Esta comunicación puede no proporcionarnos certeza (la finalidad del diálogo no se reduce a ello), ni siquiera la convergencia unánime, que tampoco es el ob-jetivo del diálogo, válido incluso en el caso de disensión; pero sí puede dar lugar a tres fenómenos que deben subrayarse: el cambio de opinión, el conocimiento de los fundamentos en que se basan otras opiniones diversas de la mía, y la advertencia del valor o falta de mérito de las razones en que mi opinión se basa, contrastada con las de otros. En concreto, una inteligencia no se encuentra bien formada mientras no adquiera la capacidad de cambiar de opinión. (…)

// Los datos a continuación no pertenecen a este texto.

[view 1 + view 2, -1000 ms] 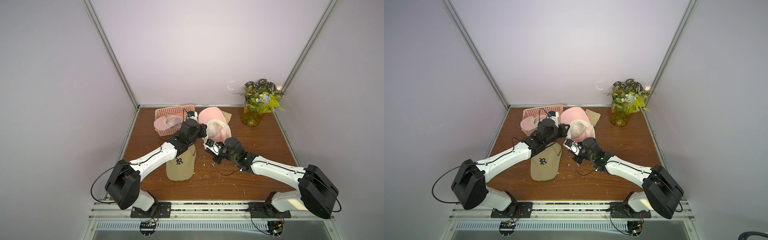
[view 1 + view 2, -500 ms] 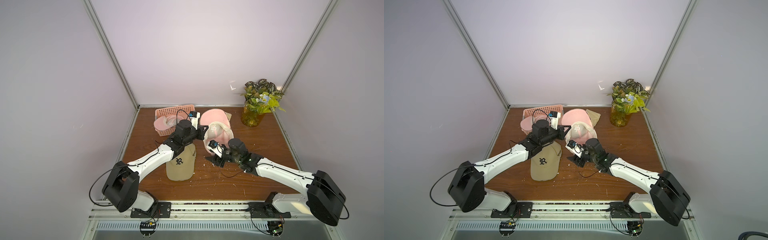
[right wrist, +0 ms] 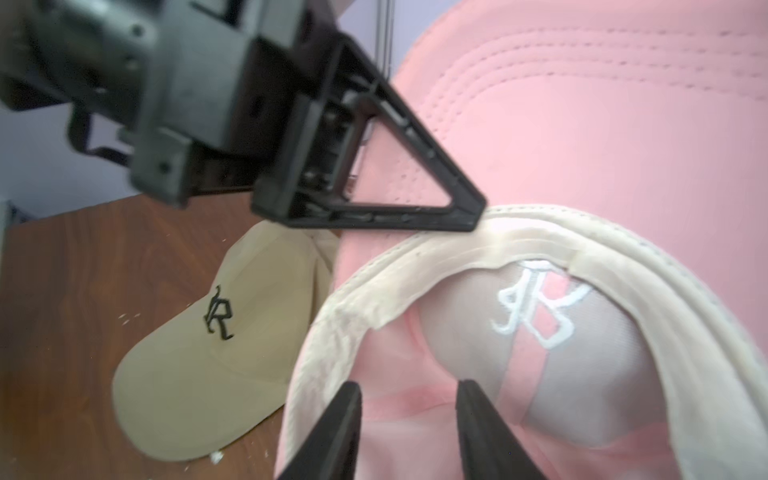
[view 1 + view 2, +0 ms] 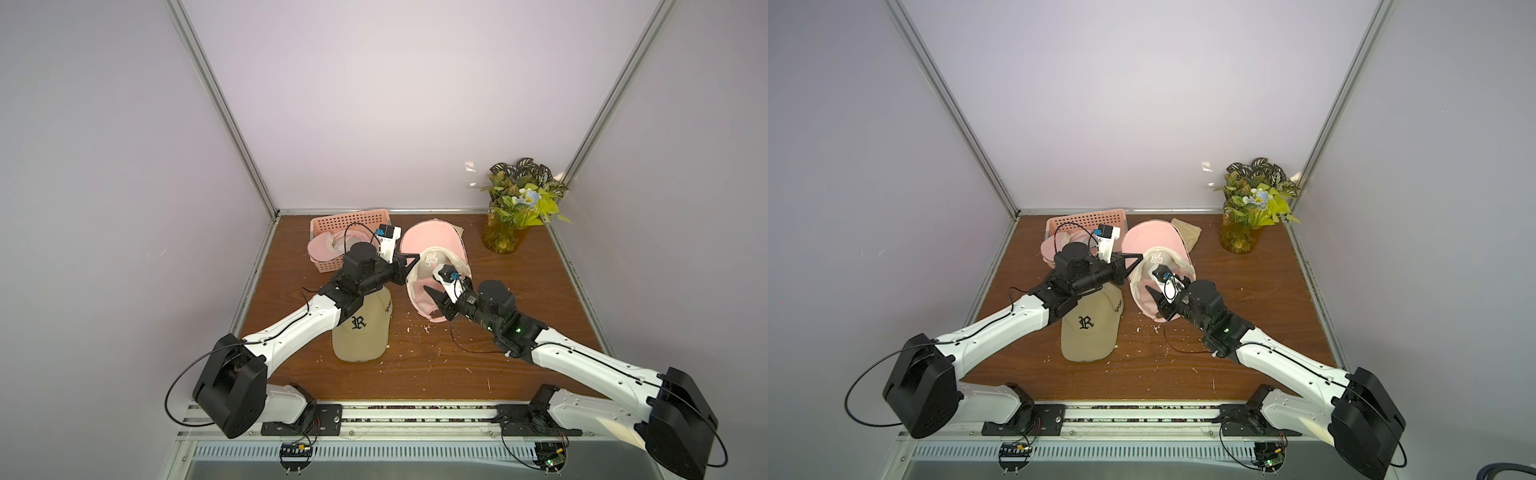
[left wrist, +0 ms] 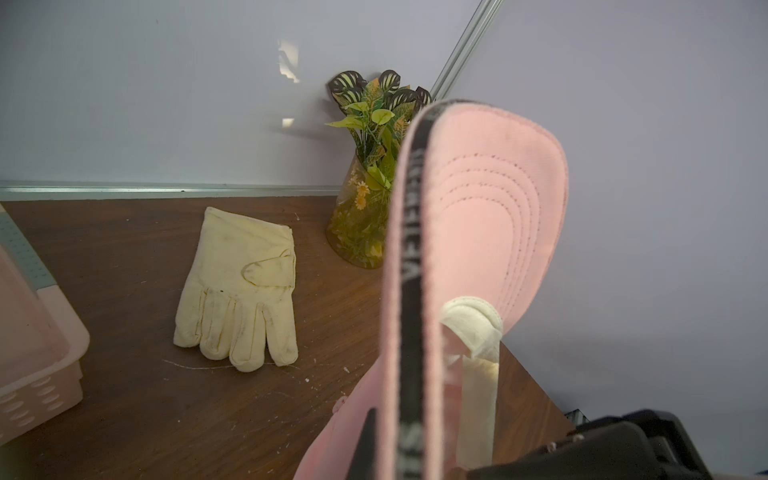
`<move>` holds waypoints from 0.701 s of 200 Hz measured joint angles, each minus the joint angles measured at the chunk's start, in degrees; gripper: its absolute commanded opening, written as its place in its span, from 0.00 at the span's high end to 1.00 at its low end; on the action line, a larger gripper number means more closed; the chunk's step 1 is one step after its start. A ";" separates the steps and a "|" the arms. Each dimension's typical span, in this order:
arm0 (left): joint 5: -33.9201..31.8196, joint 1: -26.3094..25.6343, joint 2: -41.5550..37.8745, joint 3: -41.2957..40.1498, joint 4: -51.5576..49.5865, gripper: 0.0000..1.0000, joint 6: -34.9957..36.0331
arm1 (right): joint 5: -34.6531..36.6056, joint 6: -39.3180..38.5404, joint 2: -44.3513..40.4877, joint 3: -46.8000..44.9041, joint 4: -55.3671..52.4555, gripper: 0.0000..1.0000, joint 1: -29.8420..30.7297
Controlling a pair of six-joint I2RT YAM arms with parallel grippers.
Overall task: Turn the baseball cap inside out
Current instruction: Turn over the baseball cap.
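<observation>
Mid-inversion: left gripper (image 4: 415, 258) clamps pink cap (image 4: 430, 241) rim; right gripper (image 3: 409, 386), jaws apart, inside crown, maybe touching lining. Next: push crown through.

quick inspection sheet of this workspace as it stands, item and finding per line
surface: wooden table, scattered white crumbs
job's things: pink cap opening up, lining showing
clutter: beige cap, pink basket with pink fabric in it, glove, vase of plants
grippers: left gripper shut on the pink cap's rim; right gripper open inside the crown
cables: black loops at both arm bases; thin cable on the table by the right arm
surroundings: lilac walls, metal frame posts
</observation>
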 measured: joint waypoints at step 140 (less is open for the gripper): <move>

El respeto nos impulsa a entender las razones por las que nuestro interlocutor afirma lo contrario. Respeto es comprensión, no asentimiento; es la situación privilegiada que nos permite relacionarnos, en el sentido más amplio del verbo, con quien piensa de distinto modo del nuestro -e incluso con quien está patentemente en el error, y entonces el respeto adquiere la modalidad de tolerancia-, no por obsequio de lo que piensa, sino de su persona, que siempre es merecedora de todo el respeto, a título de persona. Ha de discernirse bien, por tanto, entre el respeto con las personas por un lado y por otro la admisión de que todo puede ser verdadero, bastando sólo que haya alguien que lo proponga, independientemente de las razones en que se apoye.

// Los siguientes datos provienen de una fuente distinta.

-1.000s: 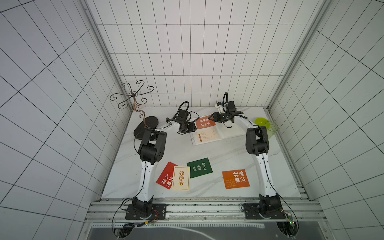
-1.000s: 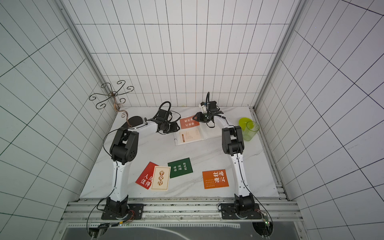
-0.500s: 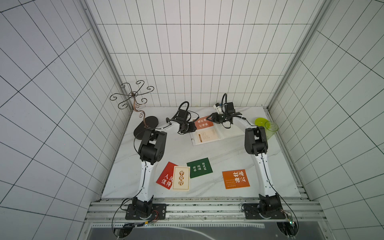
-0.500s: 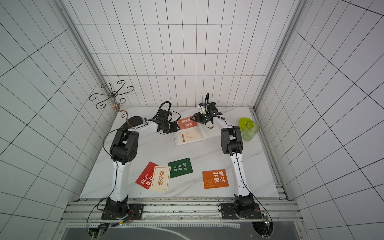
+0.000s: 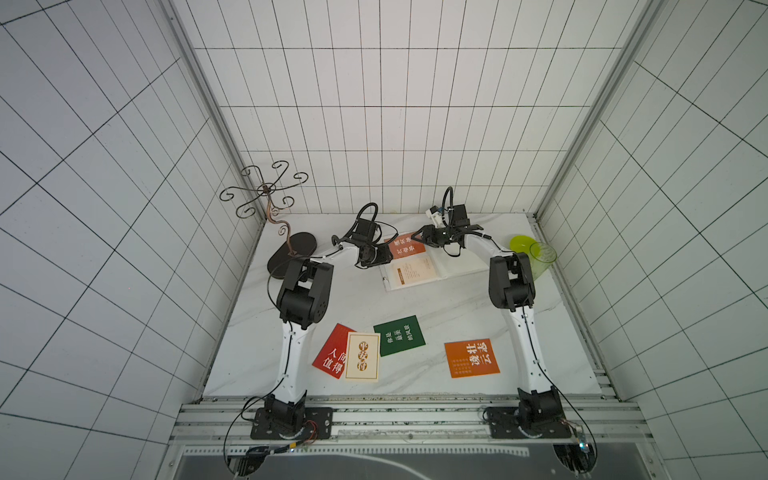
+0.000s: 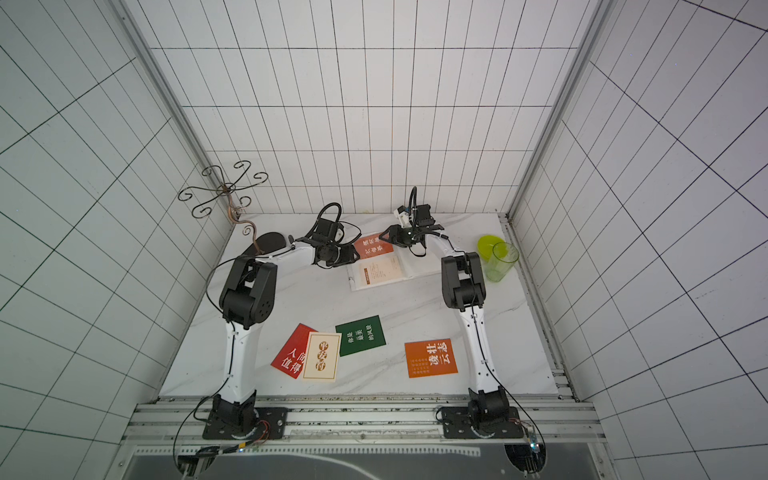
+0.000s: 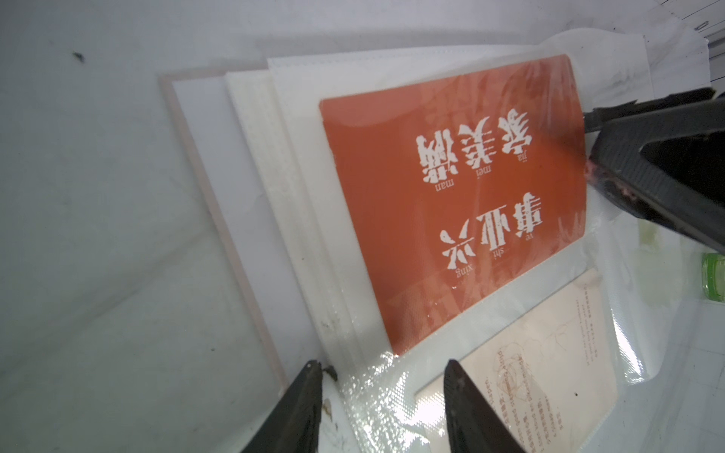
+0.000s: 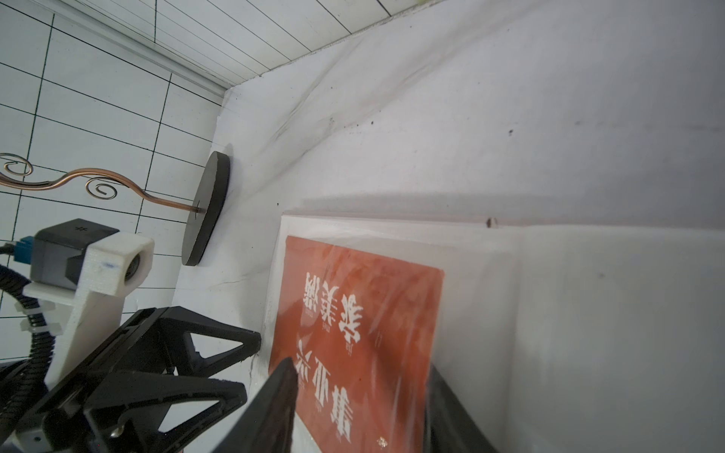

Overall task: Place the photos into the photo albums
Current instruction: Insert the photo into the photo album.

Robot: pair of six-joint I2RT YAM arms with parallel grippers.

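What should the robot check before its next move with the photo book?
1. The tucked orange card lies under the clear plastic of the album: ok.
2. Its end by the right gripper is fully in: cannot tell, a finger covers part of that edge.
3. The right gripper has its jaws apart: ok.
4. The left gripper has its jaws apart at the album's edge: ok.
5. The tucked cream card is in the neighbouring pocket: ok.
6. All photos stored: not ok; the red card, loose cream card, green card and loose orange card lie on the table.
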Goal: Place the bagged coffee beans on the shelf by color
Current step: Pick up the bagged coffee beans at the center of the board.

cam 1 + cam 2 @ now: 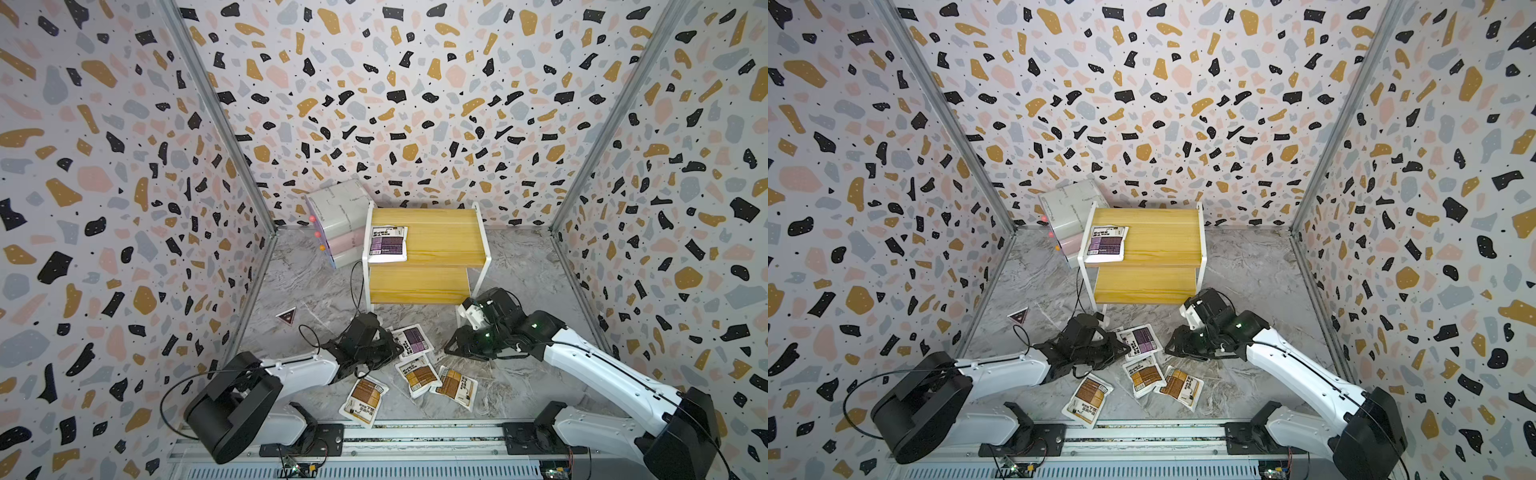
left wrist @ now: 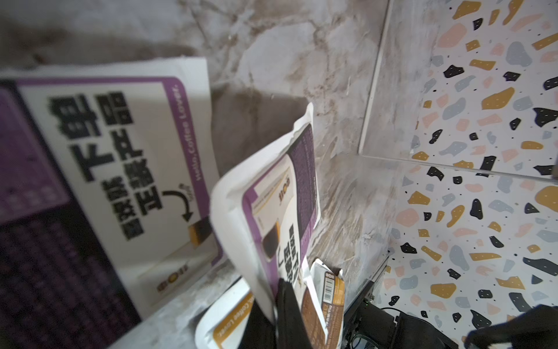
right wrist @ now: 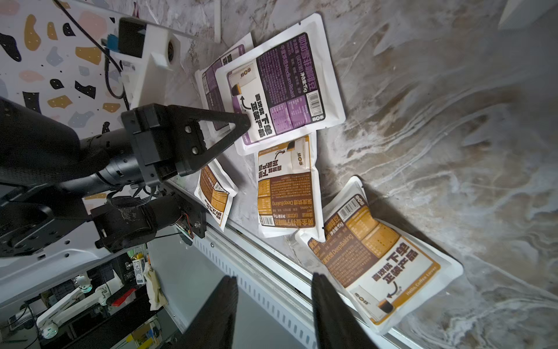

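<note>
Left gripper (image 3: 244, 122) pinches a purple-label coffee pouch (image 2: 271, 196) at 6 o'clock from the shelf (image 1: 428, 245). Right gripper (image 3: 273, 276) is spread, at the pouch's 3 o'clock.

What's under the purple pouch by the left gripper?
A second purple pouch lies under the top purple pouch and shows only as a strip along one edge. The rest of it is covered, so anything further beneath cannot be seen.
</note>
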You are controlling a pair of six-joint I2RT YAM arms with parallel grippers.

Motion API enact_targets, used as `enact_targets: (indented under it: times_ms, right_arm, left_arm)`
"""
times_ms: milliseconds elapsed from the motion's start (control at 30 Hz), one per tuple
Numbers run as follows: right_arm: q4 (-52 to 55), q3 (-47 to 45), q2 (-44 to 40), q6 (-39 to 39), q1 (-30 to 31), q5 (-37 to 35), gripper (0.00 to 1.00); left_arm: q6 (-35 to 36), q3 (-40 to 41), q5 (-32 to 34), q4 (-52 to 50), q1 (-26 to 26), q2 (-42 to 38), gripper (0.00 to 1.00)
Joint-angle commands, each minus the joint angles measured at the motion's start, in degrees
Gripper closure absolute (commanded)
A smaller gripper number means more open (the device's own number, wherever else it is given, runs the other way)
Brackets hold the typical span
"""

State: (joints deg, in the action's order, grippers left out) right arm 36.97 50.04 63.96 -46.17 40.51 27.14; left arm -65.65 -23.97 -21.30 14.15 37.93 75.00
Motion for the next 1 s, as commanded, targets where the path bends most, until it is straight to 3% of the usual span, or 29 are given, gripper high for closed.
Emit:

Carlos Llano Cifuentes_________________________(1) Suma Teológica, II-IIae, 10, 12.(2) Octavio Paz, Itinerarios, Seix Barral, México (1994), p. 124.(3) Ibid.(4) Concilio Vaticano II, declaración sobre la libertad religiosa Dignitatis humanae, n. 1.(5) Cfr. Josemaría Escrivá de Balaguer, Camino, n. 369.(6) Cfr. ibid, n. 395.(7) Cfr. ibid, n. 396.(8) Cfr. ibid, n. 397.(9) Cfr. ibid.(10) Cfr. ibid, n. 198.